--- START ---

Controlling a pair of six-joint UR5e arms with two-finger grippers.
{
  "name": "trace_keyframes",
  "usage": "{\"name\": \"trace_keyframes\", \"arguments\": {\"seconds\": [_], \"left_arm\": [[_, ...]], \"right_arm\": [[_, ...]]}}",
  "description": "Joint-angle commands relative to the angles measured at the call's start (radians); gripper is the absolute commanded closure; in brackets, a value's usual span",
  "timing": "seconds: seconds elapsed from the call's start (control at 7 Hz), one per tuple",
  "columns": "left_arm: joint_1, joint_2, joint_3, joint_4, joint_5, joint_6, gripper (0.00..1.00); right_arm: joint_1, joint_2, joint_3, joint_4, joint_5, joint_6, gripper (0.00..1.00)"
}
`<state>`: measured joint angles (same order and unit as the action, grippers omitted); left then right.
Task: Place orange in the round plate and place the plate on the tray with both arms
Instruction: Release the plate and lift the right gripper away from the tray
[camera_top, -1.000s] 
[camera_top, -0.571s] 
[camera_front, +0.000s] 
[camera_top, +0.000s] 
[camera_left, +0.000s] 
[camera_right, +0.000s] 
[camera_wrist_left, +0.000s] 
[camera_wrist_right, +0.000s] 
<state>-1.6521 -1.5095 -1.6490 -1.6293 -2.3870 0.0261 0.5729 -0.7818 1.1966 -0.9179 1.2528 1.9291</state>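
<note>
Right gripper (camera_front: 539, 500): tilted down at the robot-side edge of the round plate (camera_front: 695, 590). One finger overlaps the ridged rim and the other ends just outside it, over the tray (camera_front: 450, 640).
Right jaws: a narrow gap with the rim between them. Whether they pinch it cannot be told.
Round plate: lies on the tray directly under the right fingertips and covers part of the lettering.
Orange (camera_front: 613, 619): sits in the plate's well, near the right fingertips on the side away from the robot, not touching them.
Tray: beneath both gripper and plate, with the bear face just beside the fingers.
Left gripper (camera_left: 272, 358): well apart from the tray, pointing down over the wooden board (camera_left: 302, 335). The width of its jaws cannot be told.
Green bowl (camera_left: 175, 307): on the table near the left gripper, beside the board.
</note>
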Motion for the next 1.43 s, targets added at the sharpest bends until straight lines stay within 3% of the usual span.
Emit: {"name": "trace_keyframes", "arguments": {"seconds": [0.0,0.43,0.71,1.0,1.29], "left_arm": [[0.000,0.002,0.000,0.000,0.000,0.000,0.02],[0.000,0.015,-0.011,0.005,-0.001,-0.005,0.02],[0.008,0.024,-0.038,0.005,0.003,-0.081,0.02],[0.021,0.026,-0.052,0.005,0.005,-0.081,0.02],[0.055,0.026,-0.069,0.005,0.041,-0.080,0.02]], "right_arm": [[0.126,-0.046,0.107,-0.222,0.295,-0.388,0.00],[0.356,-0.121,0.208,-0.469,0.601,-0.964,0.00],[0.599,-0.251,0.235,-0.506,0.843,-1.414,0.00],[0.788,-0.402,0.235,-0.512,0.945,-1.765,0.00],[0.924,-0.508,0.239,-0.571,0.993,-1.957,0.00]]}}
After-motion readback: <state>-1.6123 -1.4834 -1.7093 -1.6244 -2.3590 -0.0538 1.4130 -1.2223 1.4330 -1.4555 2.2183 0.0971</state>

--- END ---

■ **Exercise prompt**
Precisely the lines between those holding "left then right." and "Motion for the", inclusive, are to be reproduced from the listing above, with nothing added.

■ **Exercise response**
`<state>`: measured joint angles (same order and unit as the action, grippers omitted); left then right.
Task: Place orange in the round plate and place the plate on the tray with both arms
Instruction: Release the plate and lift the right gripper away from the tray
[camera_top, -1.000s] 
[camera_top, -0.571s] 
[camera_front, +0.000s] 
[camera_top, +0.000s] 
[camera_left, +0.000s] 
[camera_right, +0.000s] 
[camera_wrist_left, +0.000s] 
[camera_wrist_right, +0.000s] 
<state>-1.6521 -1.5095 -1.6490 -1.6293 -2.3870 0.0261 0.5729 -0.7818 1.1966 -0.9179 1.2528 1.9291</state>
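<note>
Right gripper (camera_front: 539, 500): tilted down at the robot-side edge of the round plate (camera_front: 695, 590). One finger overlaps the ridged rim and the other ends just outside it, over the tray (camera_front: 450, 640).
Right jaws: a narrow gap with the rim between them. Whether they pinch it cannot be told.
Round plate: lies on the tray directly under the right fingertips and covers part of the lettering.
Orange (camera_front: 613, 619): sits in the plate's well, near the right fingertips on the side away from the robot, not touching them.
Tray: beneath both gripper and plate, with the bear face just beside the fingers.
Left gripper (camera_left: 272, 358): well apart from the tray, pointing down over the wooden board (camera_left: 302, 335). The width of its jaws cannot be told.
Green bowl (camera_left: 175, 307): on the table near the left gripper, beside the board.
</note>
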Motion for the next 1.43 s, targets added at the sharpest bends until straight lines stay within 3% of the usual span.

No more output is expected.